• **Description of the task**
Copy the data below exactly, omitting any picture it contains.

• **Provided data**

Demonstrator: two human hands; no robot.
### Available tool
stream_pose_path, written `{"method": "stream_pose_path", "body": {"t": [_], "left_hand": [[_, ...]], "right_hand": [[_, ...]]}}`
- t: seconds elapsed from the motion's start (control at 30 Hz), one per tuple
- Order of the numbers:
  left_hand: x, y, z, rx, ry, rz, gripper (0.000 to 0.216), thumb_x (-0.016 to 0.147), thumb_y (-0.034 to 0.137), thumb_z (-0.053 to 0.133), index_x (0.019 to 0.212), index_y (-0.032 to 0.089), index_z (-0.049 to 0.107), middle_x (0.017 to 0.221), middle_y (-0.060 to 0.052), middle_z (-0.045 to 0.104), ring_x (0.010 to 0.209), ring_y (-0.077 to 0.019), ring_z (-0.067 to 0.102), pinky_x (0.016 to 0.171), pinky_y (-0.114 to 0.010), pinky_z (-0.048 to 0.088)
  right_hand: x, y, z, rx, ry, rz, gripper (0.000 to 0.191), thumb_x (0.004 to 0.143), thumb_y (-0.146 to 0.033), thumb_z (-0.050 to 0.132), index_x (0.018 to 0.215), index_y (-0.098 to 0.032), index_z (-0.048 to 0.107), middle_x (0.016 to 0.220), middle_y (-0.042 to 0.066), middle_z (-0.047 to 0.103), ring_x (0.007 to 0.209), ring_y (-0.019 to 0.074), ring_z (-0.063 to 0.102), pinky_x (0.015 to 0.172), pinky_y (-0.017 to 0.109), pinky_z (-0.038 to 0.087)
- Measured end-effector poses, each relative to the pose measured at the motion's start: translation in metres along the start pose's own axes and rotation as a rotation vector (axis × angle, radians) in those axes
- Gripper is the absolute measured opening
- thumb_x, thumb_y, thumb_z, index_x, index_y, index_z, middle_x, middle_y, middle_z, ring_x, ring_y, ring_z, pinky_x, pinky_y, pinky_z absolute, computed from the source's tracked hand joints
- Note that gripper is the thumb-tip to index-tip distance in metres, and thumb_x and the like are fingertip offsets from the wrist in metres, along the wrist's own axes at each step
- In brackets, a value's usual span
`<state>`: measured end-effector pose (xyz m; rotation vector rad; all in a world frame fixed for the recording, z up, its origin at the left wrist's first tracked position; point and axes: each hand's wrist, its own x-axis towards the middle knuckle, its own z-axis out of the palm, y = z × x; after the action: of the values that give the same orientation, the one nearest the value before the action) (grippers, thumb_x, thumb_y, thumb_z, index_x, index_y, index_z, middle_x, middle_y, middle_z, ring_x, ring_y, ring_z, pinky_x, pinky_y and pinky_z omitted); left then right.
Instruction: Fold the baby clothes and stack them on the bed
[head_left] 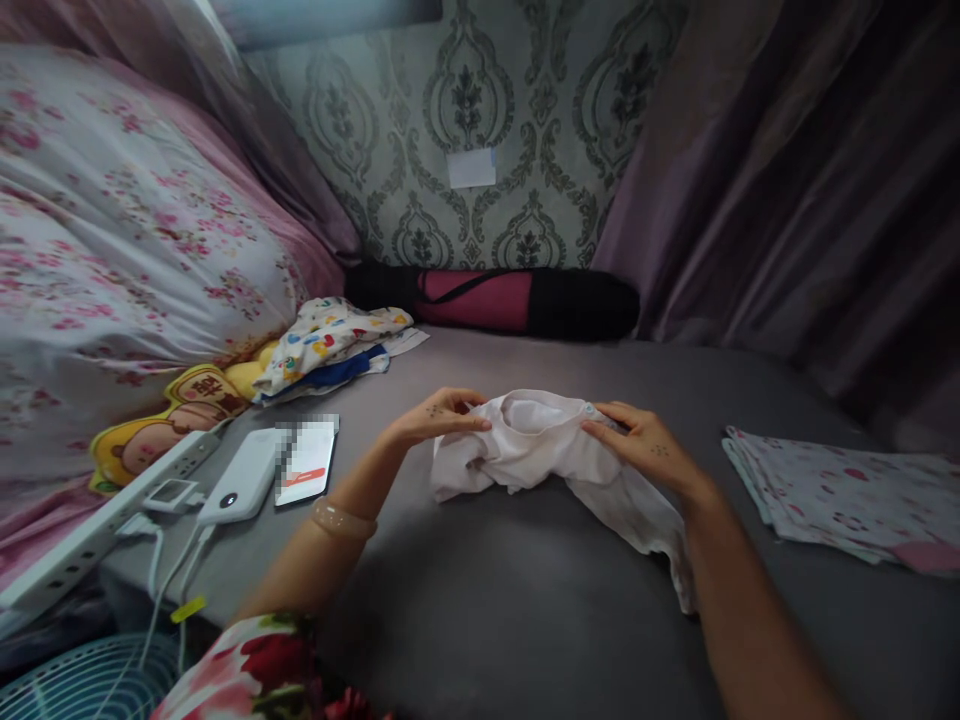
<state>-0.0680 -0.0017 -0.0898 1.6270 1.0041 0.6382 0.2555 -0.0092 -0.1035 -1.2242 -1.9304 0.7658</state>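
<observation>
Two hands — left hand (439,415), right hand (641,445) — gripping white garment (540,450), no legible writing

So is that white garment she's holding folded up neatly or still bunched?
Bunched, not folded. The white garment lies crumpled on the grey bed surface, its neck opening gaping, with the left hand and right hand gripping its top edge.

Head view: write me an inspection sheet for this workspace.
Surface: grey bed sheet, bare at centre.
Job's things: white garment, crumpled, held at both ends.
Clutter: folded floral cloths right; children's clothes pile, phone, power bank left.
Grippers: left hand and right hand, fingers pinching the garment.
Cables: white leads by power strip.
Surroundings: patterned wallpaper, curtains, floral bedding, fan.
</observation>
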Motion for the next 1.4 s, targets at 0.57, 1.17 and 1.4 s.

• **Exercise solution**
Demonstrator: two human hands; no robot.
### Available tool
stream_pose_path, written `{"method": "stream_pose_path", "body": {"t": [_], "left_hand": [[_, ...]], "right_hand": [[_, ...]]}}`
- t: seconds elapsed from the motion's start (control at 30 Hz), one per tuple
- Order of the numbers:
  left_hand: x, y, z, rx, ry, rz, gripper (0.000 to 0.216), thumb_x (-0.016 to 0.147), thumb_y (-0.034 to 0.137), thumb_z (-0.053 to 0.133), index_x (0.019 to 0.212), index_y (-0.032 to 0.089), index_z (-0.049 to 0.107), middle_x (0.017 to 0.221), middle_y (-0.060 to 0.052), middle_z (-0.045 to 0.104), ring_x (0.010 to 0.209), ring_y (-0.077 to 0.019), ring_z (-0.067 to 0.102), pinky_x (0.016 to 0.171), pinky_y (-0.114 to 0.010), pinky_z (-0.048 to 0.088)
  right_hand: x, y, z, rx, ry, rz, gripper (0.000 to 0.191), thumb_x (0.004 to 0.143), thumb_y (-0.146 to 0.033), thumb_z (-0.050 to 0.132), index_x (0.018 to 0.215), index_y (-0.098 to 0.032), index_z (-0.048 to 0.107), middle_x (0.016 to 0.220), middle_y (-0.042 to 0.066), middle_z (-0.047 to 0.103), ring_x (0.007 to 0.209), ring_y (-0.019 to 0.074), ring_z (-0.063 to 0.102), pinky_x (0.015 to 0.172), pinky_y (-0.017 to 0.109), pinky_z (-0.038 to 0.087)
- Measured end-effector poses, each relative to the pose measured at the motion's start: translation in metres along the start pose's own axes and rotation as a rotation vector (axis × angle, radians) in those axes
- Gripper is the absolute measured opening
- thumb_x, thumb_y, thumb_z, index_x, index_y, index_z, middle_x, middle_y, middle_z, ring_x, ring_y, ring_z, pinky_x, pinky_y, pinky_z absolute, computed from the source's tracked hand joints
- Note that gripper is the thumb-tip to index-tip distance in metres, and thumb_x and the like are fingertip offsets from the wrist in metres, along the wrist's own axes at each step
- In brackets, a value's usual span
`<state>`: measured end-effector pose (xyz m; rotation vector rad; all in a world frame fixed for the recording, z up, its origin at the left wrist's first tracked position; point and axes: each hand's wrist, its own x-axis towards the middle knuckle, its own z-axis out of the palm, y = z × x; after the action: of the values that give the same orientation, the one nearest the value before the action) (grippers, thumb_x, thumb_y, thumb_z, index_x, index_y, index_z, middle_x, middle_y, middle_z, ring_x, ring_y, ring_z, pinky_x, pinky_y and pinky_z omitted); left then right.
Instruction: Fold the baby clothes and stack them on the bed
[head_left] 
<state>-0.0680 -0.0017 -0.0898 1.6270 1.0041 0.6382 0.2555 -0.0092 -0.1035 -1.2242 -1.9304 0.7658</state>
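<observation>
Two hands — left hand (439,415), right hand (641,445) — gripping white garment (540,450), no legible writing

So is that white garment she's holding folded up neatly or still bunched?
Bunched, not folded. The white garment lies crumpled on the grey bed surface, its neck opening gaping, with the left hand and right hand gripping its top edge.

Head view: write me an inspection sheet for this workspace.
Surface: grey bed sheet, bare at centre.
Job's things: white garment, crumpled, held at both ends.
Clutter: folded floral cloths right; children's clothes pile, phone, power bank left.
Grippers: left hand and right hand, fingers pinching the garment.
Cables: white leads by power strip.
Surroundings: patterned wallpaper, curtains, floral bedding, fan.
</observation>
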Motion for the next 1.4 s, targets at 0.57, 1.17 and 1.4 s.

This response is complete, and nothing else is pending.